-- SUPPLIED DATA follows --

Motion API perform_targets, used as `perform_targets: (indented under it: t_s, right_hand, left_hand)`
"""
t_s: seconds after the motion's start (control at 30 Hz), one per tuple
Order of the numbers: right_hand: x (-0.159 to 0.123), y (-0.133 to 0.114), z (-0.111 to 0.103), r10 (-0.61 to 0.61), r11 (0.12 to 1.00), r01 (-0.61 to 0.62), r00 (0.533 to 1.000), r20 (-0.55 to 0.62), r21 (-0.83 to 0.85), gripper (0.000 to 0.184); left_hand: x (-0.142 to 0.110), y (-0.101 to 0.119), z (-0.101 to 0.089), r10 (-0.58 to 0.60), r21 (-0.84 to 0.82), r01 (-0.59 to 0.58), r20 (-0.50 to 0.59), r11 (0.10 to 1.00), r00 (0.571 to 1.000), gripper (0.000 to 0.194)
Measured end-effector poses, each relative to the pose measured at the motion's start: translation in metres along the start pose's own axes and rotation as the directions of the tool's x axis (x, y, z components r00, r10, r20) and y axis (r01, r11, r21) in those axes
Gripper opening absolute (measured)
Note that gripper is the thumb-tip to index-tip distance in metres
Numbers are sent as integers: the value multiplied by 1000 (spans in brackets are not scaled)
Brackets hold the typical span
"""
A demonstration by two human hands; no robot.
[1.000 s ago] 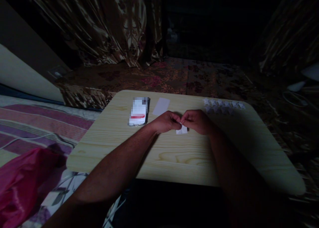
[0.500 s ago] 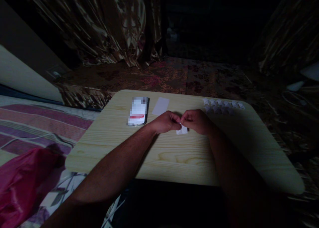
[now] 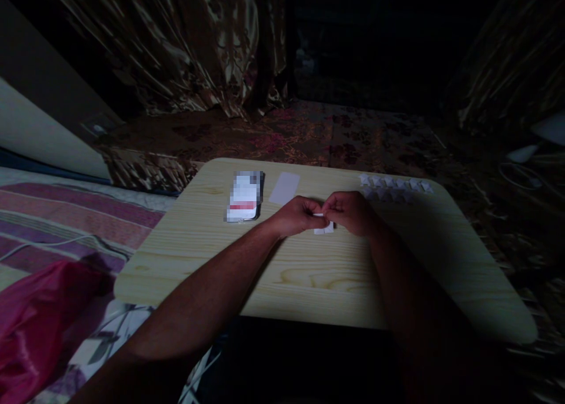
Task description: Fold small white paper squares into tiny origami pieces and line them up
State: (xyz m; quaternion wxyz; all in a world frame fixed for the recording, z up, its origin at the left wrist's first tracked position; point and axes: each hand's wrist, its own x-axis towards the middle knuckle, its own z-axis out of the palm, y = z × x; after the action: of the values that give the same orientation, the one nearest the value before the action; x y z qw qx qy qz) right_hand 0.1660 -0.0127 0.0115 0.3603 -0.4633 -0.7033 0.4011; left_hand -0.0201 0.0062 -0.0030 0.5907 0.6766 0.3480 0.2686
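Near the middle of a pale wood-grain table [image 3: 282, 263], pictured as a clock with twelve at its far edge, a small folded white paper [image 3: 324, 229] lies between two bare hands. Creases cross the paper, and part of it is hidden by fingers. The left hand [image 3: 296, 216], its forearm coming from seven o'clock, pinches the paper, with the thumb over it and the fingers curled in. The right hand [image 3: 351, 214], reaching from five o'clock, has its thumb and forefinger pressed together at the paper's far side, beside the left fingertips; whether they grip a bit of it cannot be told.

At ten o'clock a phone [image 3: 243, 197] lies flat, its bright display blurred out except for a red band. Next to it, towards eleven, is a flat pale sheet [image 3: 285, 188]. At one o'clock, beyond the right hand, small folded white pieces [image 3: 389, 182] stand in two rows; the nearer row is dim.

Past the table, at nine o'clock, spreads a striped bed cover [image 3: 79, 207] crossed by a white cable [image 3: 48, 243], and at eight, bright pink fabric [image 3: 48, 316] is bunched up. Shiny patterned curtains [image 3: 225, 45] hang at eleven.
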Motion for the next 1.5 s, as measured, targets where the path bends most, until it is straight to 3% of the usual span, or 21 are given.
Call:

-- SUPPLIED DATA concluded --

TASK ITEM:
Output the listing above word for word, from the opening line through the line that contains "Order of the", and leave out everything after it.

THE ANSWER:
Motion API perform_targets, used as `perform_targets: (indented under it: t_s, right_hand, left_hand)`
"""
t_s: seconds after the motion's start (control at 30 Hz), one per tuple
Order of the numbers: right_hand: x (-0.159 to 0.123), y (-0.133 to 0.114), z (-0.111 to 0.103), r10 (-0.61 to 0.61), r11 (0.12 to 1.00), r01 (-0.61 to 0.62), r00 (0.533 to 1.000), r20 (-0.55 to 0.62), r21 (-0.83 to 0.85), gripper (0.000 to 0.184); left_hand: x (-0.142 to 0.110), y (-0.101 to 0.119), z (-0.101 to 0.089), r10 (-0.58 to 0.60), r21 (-0.84 to 0.82), r01 (-0.59 to 0.58), r20 (-0.50 to 0.59), r11 (0.10 to 1.00), r00 (0.571 to 1.000), gripper (0.000 to 0.194)

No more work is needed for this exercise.